Shannon Christian serves as the Director of the Office of Child Care at US HHS’ Administration for Children and Families. She is a former Associate Commissioner of the former Child Care Bureau at ACF, where she advanced President Bush’s Good Start, Grow Smart early childhood initiative, and shaped the office’s research agenda to better support state policy and spending decisions. Committed to effective prevention strategies, Shannon oversaw the launch of Illinois’ home visiting program and was an active board member of Be Strong Families, a Chicago-based national nonprofit. Earlier in her career, Shannon was part of former Wisconsin Governor (and HHS secretary) Tommy Thompson’s welfare reform team, serving as head of the planning section in the state Health & Social Services Department’s Office of Policy and Budget, and as Senior Advisor to the Secretary of Workforce Development. Shannon has an MPP from Harvard’s Kennedy School of Government, a certificate in nonprofit management from Northwestern University’s Kellogg School of Business, and an undergraduate degree in economics and international relations from California State University, Chico.
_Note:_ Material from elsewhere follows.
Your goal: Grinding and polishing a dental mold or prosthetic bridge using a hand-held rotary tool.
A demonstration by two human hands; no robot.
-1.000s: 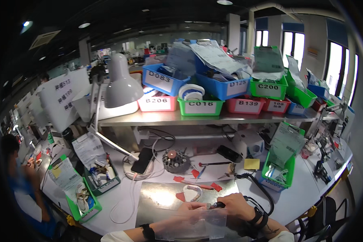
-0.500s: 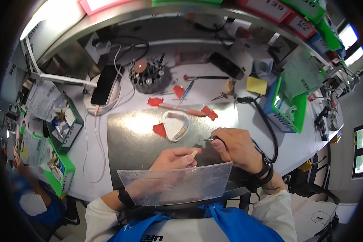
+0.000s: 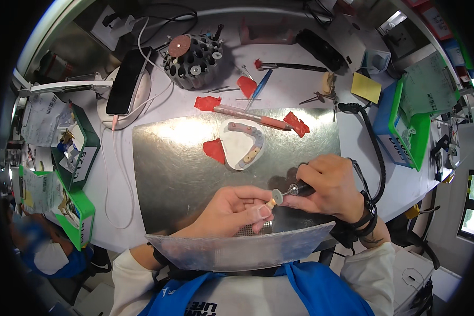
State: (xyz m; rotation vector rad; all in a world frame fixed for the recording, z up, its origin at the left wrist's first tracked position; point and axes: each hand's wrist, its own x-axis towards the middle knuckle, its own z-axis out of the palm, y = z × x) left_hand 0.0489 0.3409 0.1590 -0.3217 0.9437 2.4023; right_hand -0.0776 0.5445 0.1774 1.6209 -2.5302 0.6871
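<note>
My left hand [image 3: 231, 213] pinches a small cream-coloured dental piece [image 3: 270, 204] between thumb and fingers. A rotary handpiece [image 3: 302, 188] is gripped in my right hand [image 3: 329, 181], its grey disc [image 3: 277, 196] at the dental piece, touching or very close. Both hands are just above the near part of a metal plate [image 3: 168, 179] and beyond a clear shield [image 3: 237, 252]. On the plate, past my hands, lies a white dental model [image 3: 234, 143] with a grey arch and a few tooth-coloured parts. A red sheet scrap [image 3: 214, 151] sits against its left side.
A round bur holder [image 3: 192, 73] stands at the back, left of several tools and red scraps [image 3: 297, 125]. A phone [image 3: 128, 84] on a round white base has a trailing cable. Bins flank the bench: green ones [image 3: 84, 210] left, a blue-green one [image 3: 395, 124] right. Another person sits far left.
My right hand has brought the handpiece to the dental piece in my left hand; the disc now shows clearly. The view has shifted, so the bench things appear larger.
</note>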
Mary Louise Hemmeter is a professor of Special Education at Vanderbilt University. Her research focuses on effective instruction, supporting social emotional development and addressing challenging behavior, and coaching teachers. She has been a PI or Co-PI on numerous projects funded by the US Departments of Education and Health and Human Services. Through her work on the National Center on the Social Emotional Foundations for Early Learning and funded research projects, she was involved in the development of the Pyramid Model for Supporting Social Emotional Competence in Young Children and a model for coaching teachers to implement effective practices known as Practice Based Coaching. She is currently leading projects focused on examining the efficacy of the Pyramid Model in infant toddler, pre-k and kindergarten settings. She is a co-author on the Connect4Learning Pre-K Curriculum. She was a co-editor of the Journal of Early Intervention and President of the Council for Exceptional Children’s Division for Early Childhood. She received the Mary McEvoy Service to the Field Award and Merle B, Karnes Service to the Division Award from the Division for Early Childhood of the Council for Exceptional Children.


Walter S. Gilliam is Professor of Child Psychiatry and Psychology at the Yale University Child Study Center, as well as the Director of The Edward Zigler Center in Child Development and Social Policy. Dr. Gilliam is co-recipient of the prestigious 2008 Grawemeyer Award in Education for the coauthored book A Vision for Universal Preschool Education. Dr. Gilliam’s research involves early childhood education and intervention policy analysis (specifically how policies translate into effective services), ways to improve the quality of prekindergarten and child care services, the impact of early childhood education programs on children’s school readiness, and effective methods for reducing classroom behavior problems and preschool expulsion. His scholarly writing addresses early childhood care and education programs, school readiness, and developmental assessment of young children. Dr. Gilliam has led national analyses of state-funded prekindergarten policies and mandates, how prekindergarten programs are being implemented across the range of policy contexts, and the effectiveness of these programs at improving school readiness and educational achievement, as well as experimental and quasi-experimental studies on methods to improve early education quality.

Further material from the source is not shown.